What is being asked: Every word of the data must be reproduced in your reply exactly.

Input data:
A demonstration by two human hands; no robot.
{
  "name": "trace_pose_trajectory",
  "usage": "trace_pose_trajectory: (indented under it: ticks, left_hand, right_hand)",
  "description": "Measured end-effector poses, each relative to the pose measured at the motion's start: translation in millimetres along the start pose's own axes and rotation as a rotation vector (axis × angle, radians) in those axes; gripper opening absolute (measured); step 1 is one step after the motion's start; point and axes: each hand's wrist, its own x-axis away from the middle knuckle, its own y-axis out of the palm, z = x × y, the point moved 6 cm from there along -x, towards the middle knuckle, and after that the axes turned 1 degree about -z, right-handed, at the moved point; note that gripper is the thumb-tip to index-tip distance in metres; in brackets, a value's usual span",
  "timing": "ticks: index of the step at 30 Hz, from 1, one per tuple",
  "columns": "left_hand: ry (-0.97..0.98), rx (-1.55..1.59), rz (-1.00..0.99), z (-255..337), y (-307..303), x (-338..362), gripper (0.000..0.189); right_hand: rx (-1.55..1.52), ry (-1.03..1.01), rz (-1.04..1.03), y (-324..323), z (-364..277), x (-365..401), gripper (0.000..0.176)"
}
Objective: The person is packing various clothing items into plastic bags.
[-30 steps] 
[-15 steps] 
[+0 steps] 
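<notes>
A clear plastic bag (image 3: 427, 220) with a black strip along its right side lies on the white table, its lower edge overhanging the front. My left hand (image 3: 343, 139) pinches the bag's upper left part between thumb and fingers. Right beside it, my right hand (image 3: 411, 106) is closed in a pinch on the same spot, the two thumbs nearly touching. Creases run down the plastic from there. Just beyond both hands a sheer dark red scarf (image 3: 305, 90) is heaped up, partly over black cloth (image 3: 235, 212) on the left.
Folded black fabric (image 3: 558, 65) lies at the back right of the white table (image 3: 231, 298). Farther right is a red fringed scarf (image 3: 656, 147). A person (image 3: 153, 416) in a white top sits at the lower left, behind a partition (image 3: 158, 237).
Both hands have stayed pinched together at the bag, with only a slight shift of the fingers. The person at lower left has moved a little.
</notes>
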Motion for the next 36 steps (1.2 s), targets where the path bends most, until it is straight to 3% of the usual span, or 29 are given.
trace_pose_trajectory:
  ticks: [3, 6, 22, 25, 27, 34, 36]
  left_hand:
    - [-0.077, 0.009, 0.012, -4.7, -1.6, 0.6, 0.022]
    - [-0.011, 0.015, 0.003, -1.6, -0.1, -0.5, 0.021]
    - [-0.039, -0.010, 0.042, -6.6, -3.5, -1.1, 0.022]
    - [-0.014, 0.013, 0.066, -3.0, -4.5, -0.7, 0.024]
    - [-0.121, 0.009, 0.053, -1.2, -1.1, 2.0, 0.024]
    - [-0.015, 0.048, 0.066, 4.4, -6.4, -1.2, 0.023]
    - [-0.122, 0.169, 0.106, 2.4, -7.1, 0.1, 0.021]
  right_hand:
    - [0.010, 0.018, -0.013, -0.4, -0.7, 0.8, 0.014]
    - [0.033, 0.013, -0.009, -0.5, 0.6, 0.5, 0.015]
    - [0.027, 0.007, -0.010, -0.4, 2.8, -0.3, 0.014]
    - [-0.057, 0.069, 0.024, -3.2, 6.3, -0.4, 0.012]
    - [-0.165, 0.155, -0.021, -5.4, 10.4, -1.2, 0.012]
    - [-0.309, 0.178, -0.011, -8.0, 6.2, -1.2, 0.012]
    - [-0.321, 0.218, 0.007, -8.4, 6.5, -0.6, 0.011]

Response area:
A demonstration by two human hands; no robot.
{
  "name": "trace_pose_trajectory",
  "usage": "trace_pose_trajectory: (indented under it: ticks, left_hand, right_hand)",
  "description": "Measured end-effector poses, each relative to the pose measured at the motion's start: translation in millimetres along the start pose's own axes and rotation as a rotation vector (axis × angle, radians) in those axes; gripper opening absolute (measured); step 1 is one step after the motion's start; point and axes: each hand's wrist, its own x-axis away from the middle knuckle, its own y-axis out of the palm, z = x × y, the point moved 6 cm from there along -x, towards the middle knuckle, and after that the axes turned 1 degree about -z, right-handed, at the moved point; note that gripper is the thumb-tip to index-tip distance in metres; in brackets, a value's usual span",
  "timing": "ticks: index of the step at 30 Hz, from 1, one per tuple",
  "columns": "left_hand: ry (-0.97..0.98), rx (-1.55..1.59), rz (-1.00..0.99), z (-255..337), y (-307..303), x (-338..362), gripper (0.000..0.189); right_hand: rx (-1.55..1.52), ry (-1.03..1.01), rz (-1.04..1.03), y (-324..323), z (-364..277), x (-365..401), gripper (0.000..0.176)"
}
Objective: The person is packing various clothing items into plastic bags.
[-30 steps] 
[-15 steps] 
[+0 steps] 
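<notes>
A clear plastic bag (image 3: 427, 220) with a black strip along its right side lies on the white table, its lower edge overhanging the front. My left hand (image 3: 343, 139) pinches the bag's upper left part between thumb and fingers. Right beside it, my right hand (image 3: 411, 106) is closed in a pinch on the same spot, the two thumbs nearly touching. Creases run down the plastic from there. Just beyond both hands a sheer dark red scarf (image 3: 305, 90) is heaped up, partly over black cloth (image 3: 235, 212) on the left.
Folded black fabric (image 3: 558, 65) lies at the back right of the white table (image 3: 231, 298). Farther right is a red fringed scarf (image 3: 656, 147). A person (image 3: 153, 416) in a white top sits at the lower left, behind a partition (image 3: 158, 237).
Both hands have stayed pinched together at the bag, with only a slight shift of the fingers. The person at lower left has moved a little.
</notes>
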Motion for the next 36 steps (1.2 s), targets where the path bends most, until it is straight to 3% of the usual span, or 29 are given.
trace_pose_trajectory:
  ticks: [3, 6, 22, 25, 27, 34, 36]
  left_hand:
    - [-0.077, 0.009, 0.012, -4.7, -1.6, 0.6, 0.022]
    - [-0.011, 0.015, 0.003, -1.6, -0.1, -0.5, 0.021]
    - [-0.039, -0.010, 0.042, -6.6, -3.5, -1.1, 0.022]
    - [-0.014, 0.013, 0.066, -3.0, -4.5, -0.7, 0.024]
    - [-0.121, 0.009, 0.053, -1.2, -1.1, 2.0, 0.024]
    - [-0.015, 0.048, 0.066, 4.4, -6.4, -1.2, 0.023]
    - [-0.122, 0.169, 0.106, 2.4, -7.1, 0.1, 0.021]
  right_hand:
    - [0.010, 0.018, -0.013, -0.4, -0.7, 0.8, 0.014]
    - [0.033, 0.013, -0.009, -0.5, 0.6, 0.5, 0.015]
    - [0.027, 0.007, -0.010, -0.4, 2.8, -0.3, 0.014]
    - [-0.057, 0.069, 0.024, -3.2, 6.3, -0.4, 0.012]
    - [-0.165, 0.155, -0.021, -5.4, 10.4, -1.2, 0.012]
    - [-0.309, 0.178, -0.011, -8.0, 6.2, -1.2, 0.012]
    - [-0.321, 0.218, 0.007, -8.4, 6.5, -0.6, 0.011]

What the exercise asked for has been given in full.